ASSIGNMENT:
Nothing but the pictures should be left out when the entries below are duplicated.

Segment Start: SOURCE DATA

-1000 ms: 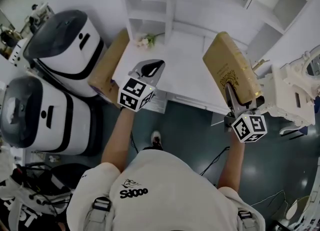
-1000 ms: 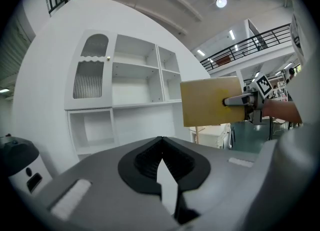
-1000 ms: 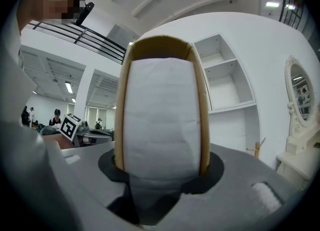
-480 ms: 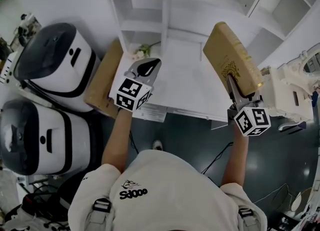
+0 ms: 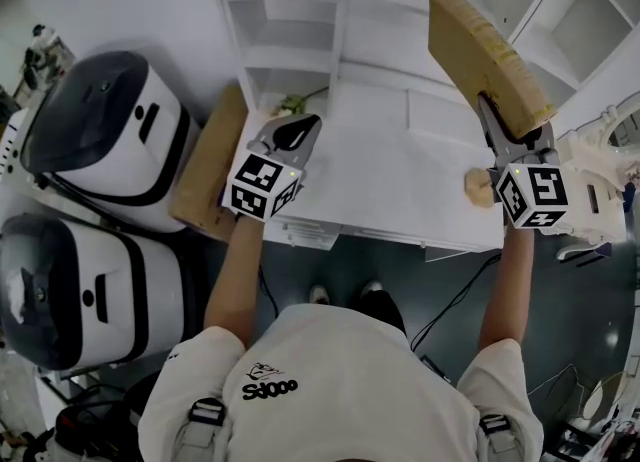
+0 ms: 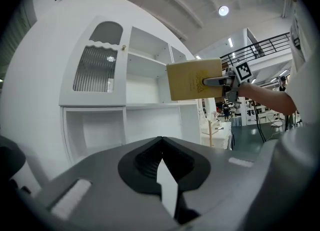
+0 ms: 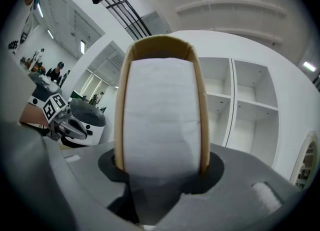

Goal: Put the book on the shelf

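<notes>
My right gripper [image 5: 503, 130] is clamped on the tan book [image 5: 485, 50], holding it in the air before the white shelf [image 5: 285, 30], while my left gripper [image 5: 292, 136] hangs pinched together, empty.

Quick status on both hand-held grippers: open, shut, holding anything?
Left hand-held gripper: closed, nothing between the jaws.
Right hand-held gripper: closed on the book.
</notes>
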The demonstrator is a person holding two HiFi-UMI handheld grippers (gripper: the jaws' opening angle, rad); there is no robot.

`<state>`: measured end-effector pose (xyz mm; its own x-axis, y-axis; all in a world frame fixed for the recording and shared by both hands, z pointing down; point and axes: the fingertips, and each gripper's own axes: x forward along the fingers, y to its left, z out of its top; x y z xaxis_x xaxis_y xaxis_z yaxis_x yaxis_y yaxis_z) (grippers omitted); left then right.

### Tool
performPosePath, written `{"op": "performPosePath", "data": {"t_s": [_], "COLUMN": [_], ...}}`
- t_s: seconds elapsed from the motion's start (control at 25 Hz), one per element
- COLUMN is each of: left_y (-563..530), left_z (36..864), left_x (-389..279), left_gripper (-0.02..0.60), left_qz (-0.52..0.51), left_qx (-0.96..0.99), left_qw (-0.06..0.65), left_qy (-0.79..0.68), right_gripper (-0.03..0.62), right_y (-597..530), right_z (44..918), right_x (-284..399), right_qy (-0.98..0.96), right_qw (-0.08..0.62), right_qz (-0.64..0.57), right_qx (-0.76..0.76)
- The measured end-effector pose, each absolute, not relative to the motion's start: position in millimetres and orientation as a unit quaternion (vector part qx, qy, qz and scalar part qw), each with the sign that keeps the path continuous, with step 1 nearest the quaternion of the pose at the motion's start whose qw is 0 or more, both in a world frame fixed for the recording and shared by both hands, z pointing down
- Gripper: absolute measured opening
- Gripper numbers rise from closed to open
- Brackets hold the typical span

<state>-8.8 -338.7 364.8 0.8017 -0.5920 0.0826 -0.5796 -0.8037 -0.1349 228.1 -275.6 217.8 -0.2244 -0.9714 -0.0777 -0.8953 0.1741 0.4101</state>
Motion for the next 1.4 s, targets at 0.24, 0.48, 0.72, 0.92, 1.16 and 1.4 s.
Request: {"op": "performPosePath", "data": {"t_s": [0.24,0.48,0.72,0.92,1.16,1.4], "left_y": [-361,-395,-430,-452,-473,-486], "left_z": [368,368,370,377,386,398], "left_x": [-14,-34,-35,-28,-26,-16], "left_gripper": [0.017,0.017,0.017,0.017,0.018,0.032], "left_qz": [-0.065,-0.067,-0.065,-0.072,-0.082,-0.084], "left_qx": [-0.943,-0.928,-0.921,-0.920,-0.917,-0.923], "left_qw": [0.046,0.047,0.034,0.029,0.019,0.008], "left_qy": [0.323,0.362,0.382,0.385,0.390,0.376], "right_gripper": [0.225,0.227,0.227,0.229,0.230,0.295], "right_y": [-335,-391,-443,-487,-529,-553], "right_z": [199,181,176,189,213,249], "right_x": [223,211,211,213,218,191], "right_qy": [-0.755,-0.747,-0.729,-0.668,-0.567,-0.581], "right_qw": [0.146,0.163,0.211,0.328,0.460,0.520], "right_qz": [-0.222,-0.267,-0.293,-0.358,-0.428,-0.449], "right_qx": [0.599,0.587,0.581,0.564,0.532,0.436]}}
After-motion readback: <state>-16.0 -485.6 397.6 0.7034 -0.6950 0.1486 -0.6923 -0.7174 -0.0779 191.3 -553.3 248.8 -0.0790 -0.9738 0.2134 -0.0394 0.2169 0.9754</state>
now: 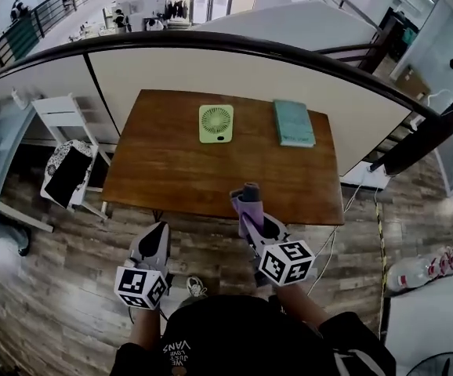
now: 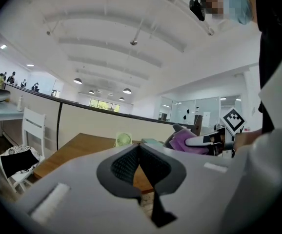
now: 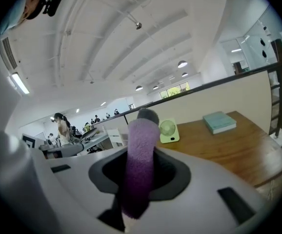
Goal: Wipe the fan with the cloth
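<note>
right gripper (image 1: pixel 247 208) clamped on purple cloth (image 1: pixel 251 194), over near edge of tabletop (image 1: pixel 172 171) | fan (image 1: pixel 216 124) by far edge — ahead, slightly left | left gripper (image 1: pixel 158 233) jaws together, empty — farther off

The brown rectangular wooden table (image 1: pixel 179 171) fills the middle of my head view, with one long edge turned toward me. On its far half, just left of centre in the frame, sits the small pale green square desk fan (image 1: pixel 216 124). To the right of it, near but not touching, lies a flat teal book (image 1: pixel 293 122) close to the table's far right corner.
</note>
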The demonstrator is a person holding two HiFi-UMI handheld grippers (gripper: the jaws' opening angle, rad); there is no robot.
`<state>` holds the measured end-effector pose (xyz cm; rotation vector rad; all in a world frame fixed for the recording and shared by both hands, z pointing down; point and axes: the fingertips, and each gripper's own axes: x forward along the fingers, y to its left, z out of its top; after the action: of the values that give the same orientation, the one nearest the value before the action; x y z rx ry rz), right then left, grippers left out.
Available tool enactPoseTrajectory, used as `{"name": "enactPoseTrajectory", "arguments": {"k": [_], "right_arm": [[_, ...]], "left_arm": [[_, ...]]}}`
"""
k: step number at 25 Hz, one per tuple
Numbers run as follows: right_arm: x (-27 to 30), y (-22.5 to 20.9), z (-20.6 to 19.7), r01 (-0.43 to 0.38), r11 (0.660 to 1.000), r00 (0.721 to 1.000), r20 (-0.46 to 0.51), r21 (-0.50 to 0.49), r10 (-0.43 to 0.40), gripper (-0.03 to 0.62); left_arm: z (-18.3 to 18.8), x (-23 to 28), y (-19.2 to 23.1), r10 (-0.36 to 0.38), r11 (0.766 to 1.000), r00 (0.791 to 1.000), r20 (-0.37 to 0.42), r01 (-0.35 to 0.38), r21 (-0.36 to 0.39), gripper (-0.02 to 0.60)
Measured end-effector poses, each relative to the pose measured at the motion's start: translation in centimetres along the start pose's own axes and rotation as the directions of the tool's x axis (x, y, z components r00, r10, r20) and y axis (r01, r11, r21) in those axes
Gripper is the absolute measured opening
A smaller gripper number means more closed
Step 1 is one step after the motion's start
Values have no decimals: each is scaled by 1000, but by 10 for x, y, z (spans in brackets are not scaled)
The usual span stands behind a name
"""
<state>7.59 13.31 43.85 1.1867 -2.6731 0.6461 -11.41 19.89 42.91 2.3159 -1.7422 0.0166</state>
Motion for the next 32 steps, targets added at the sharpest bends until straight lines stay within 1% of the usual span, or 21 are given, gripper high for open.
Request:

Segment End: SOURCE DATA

EXERCISE SOLUTION:
-1000 ms: 
-1000 ms: 
-1000 ms: 
-480 ms: 
+0 ms: 
+0 ms: 
+0 ms: 

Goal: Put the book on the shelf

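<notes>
My right gripper [image 5: 503, 130] is clamped on the tan book [image 5: 485, 50], holding it in the air before the white shelf [image 5: 285, 30], while my left gripper [image 5: 292, 136] hangs pinched together, empty.

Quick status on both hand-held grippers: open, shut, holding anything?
Left hand-held gripper: closed, nothing between the jaws.
Right hand-held gripper: closed on the book.
</notes>
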The demonstrator is a person holding two HiFi-UMI handheld grippers (gripper: the jaws' opening angle, rad); there is no robot.

`<state>`: measured end-effector pose (xyz mm; its own x-axis, y-axis; all in a world frame fixed for the recording and shared by both hands, z pointing down; point and axes: the fingertips, and each gripper's own axes: x forward along the fingers, y to its left, z out of its top; x y z xaxis_x xaxis_y xaxis_z yaxis_x yaxis_y yaxis_z) (grippers omitted); left then right.

### Tool
performPosePath, written `{"op": "performPosePath", "data": {"t_s": [_], "COLUMN": [_], ...}}`
- t_s: seconds elapsed from the motion's start (control at 25 Hz), one per element
- COLUMN is each of: left_y (-563..530), left_z (36..864), left_x (-389..279), left_gripper (-0.02..0.60), left_qz (-0.52..0.51), left_qx (-0.96..0.99), left_qw (-0.06..0.65), left_qy (-0.79..0.68), right_gripper (-0.03..0.62), right_y (-597..530), right_z (44..918), right_x (-284..399), right_qy (-0.98..0.96), right_qw (-0.08..0.62), right_qz (-0.64..0.57), right_qx (-0.76..0.76)
- The measured end-effector pose, each absolute, not relative to the motion's start: position in millimetres and orientation as a unit quaternion (vector part qx, qy, qz and scalar part qw), each with the sign that keeps the path continuous, with step 1 nearest the quaternion of the pose at the motion's start whose qw is 0 or more, both in a world frame fixed for the recording and shared by both hands, z pointing down
- Gripper: absolute measured opening
- Gripper numbers rise from closed to open
- Brackets hold the typical span

<state>-8.8 -338.7 364.8 0.8017 -0.5920 0.0826 -0.5796 -0.8037 -0.1349 228.1 -275.6 217.8 -0.2244 -0.9714 -0.0777 -0.8953 0.1741 0.4101</state>
Motion for the next 1.4 s, targets at 0.24, 0.48, 0.72, 0.92, 1.16 and 1.4 s.
Request: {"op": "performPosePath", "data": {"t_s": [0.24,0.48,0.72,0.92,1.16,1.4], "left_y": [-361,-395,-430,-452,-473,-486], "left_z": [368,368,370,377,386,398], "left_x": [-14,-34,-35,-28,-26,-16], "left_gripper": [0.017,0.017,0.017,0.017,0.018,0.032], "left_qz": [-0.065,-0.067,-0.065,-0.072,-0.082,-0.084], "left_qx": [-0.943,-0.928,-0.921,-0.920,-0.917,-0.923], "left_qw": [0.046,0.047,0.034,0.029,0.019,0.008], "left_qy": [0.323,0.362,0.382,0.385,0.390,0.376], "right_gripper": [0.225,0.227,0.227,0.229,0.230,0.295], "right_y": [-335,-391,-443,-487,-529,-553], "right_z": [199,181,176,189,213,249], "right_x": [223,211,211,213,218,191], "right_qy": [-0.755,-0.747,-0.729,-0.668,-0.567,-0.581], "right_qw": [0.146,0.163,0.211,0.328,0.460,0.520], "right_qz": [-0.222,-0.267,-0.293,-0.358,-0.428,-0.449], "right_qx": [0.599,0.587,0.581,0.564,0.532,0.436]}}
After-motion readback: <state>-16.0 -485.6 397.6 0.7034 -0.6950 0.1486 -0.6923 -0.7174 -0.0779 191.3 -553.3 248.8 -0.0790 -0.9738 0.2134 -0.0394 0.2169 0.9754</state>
now: 
now: 
now: 
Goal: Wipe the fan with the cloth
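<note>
right gripper (image 1: pixel 247 208) clamped on purple cloth (image 1: pixel 251 194), over near edge of tabletop (image 1: pixel 172 171) | fan (image 1: pixel 216 124) by far edge — ahead, slightly left | left gripper (image 1: pixel 158 233) jaws together, empty — farther off

The brown rectangular wooden table (image 1: pixel 179 171) fills the middle of my head view, with one long edge turned toward me. On its far half, just left of centre in the frame, sits the small pale green square desk fan (image 1: pixel 216 124). To the right of it, near but not touching, lies a flat teal book (image 1: pixel 293 122) close to the table's far right corner.
</note>
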The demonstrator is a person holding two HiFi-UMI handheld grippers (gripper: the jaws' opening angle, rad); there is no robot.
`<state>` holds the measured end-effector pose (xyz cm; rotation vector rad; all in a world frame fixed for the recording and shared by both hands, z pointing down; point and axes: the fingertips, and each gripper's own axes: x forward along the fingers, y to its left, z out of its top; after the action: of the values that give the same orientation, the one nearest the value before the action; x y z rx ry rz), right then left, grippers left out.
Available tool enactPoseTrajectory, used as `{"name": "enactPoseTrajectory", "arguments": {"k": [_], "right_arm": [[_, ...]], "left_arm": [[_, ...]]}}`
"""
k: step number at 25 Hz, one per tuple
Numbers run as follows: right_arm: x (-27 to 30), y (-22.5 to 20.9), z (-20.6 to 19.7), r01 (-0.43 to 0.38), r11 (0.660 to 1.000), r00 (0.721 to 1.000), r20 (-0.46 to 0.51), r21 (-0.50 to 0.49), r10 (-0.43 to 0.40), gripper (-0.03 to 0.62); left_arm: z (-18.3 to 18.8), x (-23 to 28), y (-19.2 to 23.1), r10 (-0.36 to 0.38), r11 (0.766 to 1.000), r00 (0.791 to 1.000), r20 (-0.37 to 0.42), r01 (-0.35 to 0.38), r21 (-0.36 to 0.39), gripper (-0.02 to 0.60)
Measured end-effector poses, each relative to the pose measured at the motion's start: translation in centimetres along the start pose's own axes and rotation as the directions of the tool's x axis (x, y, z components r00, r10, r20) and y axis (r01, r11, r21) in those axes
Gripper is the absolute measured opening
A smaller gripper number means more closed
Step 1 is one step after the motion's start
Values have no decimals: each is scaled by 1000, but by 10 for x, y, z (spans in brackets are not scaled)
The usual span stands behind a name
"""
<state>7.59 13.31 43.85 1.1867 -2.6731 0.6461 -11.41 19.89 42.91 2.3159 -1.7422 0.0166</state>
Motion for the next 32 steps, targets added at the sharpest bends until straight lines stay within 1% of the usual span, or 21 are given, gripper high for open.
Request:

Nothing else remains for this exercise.